“你乾什麼,我不過是說了句實話,這也能因言獲罪嗎?”
顏無忌被一群學院的護院衝上來,七手八腳按住,猶自不服地朝著楚嬴大聲喊叫。
“實話?坐井觀天罷了,你懂什麼。”
楚嬴哼了聲,又瞥了一眼賈勞廉,旋即下令:“拖下去,重打三十大板。”
“不!我不服,你這是莫須有,是恃強淩弱……”
眾目睽睽之下,那日學院招聘教習的一幕再次重現。
眼瞅著顏無忌就要遭遇二次毒打,賈勞廉沉著臉站出來,喝道:“住手!”
那幾名護院見這老者氣勢不凡,暫且停下,朝著楚嬴看來。
見楚嬴目不斜視,完全沒有搭理的意思,幾人不再猶豫,繼續將顏無忌往外拖。
賈勞廉見狀,氣得唇上的胡須不停抖動。
他哪裡還不知道,楚嬴這是在故意拿捏他。
奈何這裡是順州學院,是楚嬴的地盤,又是在自己一方不占理的情況下。
他沒辦法繼續站在道義的高處指責楚嬴。
念及於此,賈勞廉隻得無奈一歎,老老實實走到楚嬴麵前,雙手作揖行禮,語氣帶著懇求:
“殿下,無忌上次挨了板子,傷勢還未痊愈,此番實在經不得折騰。”
“還請殿下,能大發慈悲,饒過他這一次吧。”
畢竟顏無忌身份特殊,關鍵時候,若是他不護上一護,隻怕之後回了東瀾,各方麵都不好交差。
老狐狸,終於還是穩不住了嗎?
楚嬴等的就是這個時候,抬手示意幾名護院暫停,隨後轉身麵朝賈勞廉,故作不知地問道:
“賈先生這是在求本宮嗎?”
賈勞廉臉頰上橫肉一陣抽搐,旋即將腰壓得更低:“殿下若是非要這般認為,老夫也不否認。”
“這個時候還嘴硬,有意思嗎?”
楚嬴將這態度扭捏的老頭一陣打量,笑道:
“老實說,賈先生身為天下第一書院的教習,能為了一名學生向他人折腰,屬實令人佩服,不過……”
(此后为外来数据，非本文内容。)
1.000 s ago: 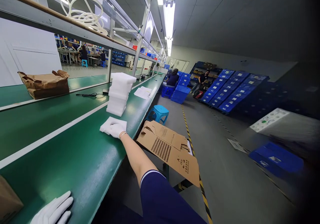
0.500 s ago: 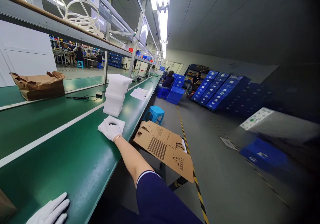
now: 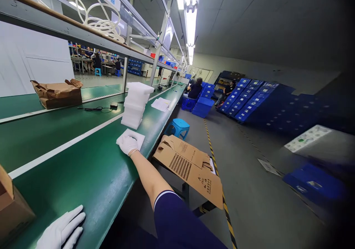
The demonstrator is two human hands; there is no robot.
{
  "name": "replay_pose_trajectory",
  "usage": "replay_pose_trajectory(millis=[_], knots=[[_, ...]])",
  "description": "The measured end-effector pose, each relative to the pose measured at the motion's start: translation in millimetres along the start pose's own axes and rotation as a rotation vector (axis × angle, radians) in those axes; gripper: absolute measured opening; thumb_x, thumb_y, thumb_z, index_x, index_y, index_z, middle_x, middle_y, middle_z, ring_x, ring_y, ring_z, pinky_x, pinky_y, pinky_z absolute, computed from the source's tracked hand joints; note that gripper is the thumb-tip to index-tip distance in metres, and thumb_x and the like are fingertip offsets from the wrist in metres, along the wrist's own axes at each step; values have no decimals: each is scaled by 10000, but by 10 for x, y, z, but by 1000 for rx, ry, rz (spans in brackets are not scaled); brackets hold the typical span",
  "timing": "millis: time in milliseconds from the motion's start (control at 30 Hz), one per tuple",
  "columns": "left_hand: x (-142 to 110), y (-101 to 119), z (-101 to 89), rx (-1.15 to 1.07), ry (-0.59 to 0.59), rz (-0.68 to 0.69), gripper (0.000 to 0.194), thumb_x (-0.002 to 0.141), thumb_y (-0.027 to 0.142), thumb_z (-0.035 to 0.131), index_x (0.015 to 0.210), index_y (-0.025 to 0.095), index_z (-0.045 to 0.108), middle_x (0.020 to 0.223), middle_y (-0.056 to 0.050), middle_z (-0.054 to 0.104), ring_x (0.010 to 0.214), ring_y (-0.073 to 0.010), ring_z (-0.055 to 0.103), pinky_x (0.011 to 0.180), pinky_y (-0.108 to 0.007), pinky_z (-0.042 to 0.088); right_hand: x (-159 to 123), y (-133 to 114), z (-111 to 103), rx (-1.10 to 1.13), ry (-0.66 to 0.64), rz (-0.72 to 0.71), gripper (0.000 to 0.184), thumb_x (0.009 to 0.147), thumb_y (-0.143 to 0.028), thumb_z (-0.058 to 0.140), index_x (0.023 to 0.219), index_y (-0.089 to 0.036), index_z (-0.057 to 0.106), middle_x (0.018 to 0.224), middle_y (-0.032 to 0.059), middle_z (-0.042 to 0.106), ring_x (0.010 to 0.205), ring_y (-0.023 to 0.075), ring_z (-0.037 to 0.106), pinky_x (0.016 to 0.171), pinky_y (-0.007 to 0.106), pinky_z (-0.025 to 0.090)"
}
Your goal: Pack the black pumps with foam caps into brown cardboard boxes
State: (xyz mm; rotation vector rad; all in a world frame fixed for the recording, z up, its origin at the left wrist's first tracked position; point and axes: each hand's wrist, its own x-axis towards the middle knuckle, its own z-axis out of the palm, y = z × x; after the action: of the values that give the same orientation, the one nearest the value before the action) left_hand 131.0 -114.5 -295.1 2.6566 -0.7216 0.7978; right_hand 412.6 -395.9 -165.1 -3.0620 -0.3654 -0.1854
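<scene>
Green benchtop leaves slim edge room beside foam under right hand.

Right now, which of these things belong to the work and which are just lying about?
Probably the work's: right hand, on the white foam piece; left hand, near the cardboard box; foam stack.
Seemingly just lying about: paper bag, black cable, papers, blue stool.

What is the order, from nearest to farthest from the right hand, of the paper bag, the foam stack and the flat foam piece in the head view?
1. Flat foam piece: at the right hand, touching it.
2. Foam stack: just beyond the hand.
3. Paper bag: far left, beyond the white strip.
</scene>
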Motion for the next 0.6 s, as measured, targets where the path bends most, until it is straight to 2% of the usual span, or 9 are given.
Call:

他刻意頓了頓,將視線轉到彆處,漫笑道:“這求人,是不是應該有個求人的態度?”
“難道老夫這般懇求,殿下還是不願放過無忌嗎?”
賈勞廉心中火氣,心說自己舍了老臉,連腰杆都快彎斷了,就這還沒求人的態度?
這小子,到底懂不懂尊老愛幼,太特麼欺負人了啊!
氣歸氣,賈勞廉卻不得不繼續拉下老臉,又一次懇求道:“還請殿下明示,到底如此才肯罷休?”
“賈先生應該,沒有忘記我們剛才的賭約吧?”
經過楚嬴的提醒,賈勞廉恍悟,大意了,原來這小子一直等在這裡呢。
“殿下是說道歉,以及承認你們科學教育道統一事?”
儘管很丟臉,但賈勞廉此刻已經顧不得那麼多人,起身再次拜了拜:
“關於道歉,老夫這裡代表此行所有儒門子弟,向殿下,以及順州書院道歉。”
“至於承認殿下這支道統,老夫也可以答應……”
他深吸口氣,重新站起來,極力壓抑心中的憤懣對楚嬴說道:“這下,殿下可以放過無忌了吧?”
“還不夠。”楚嬴緩緩搖頭。
“什麼不夠?殿下莫不是想得寸進尺?”
賈勞廉終於忍不住,臉一黑,徹底豁了出去:“老夫好歹也是曲尼書院教習,東海郡王的座上賓。”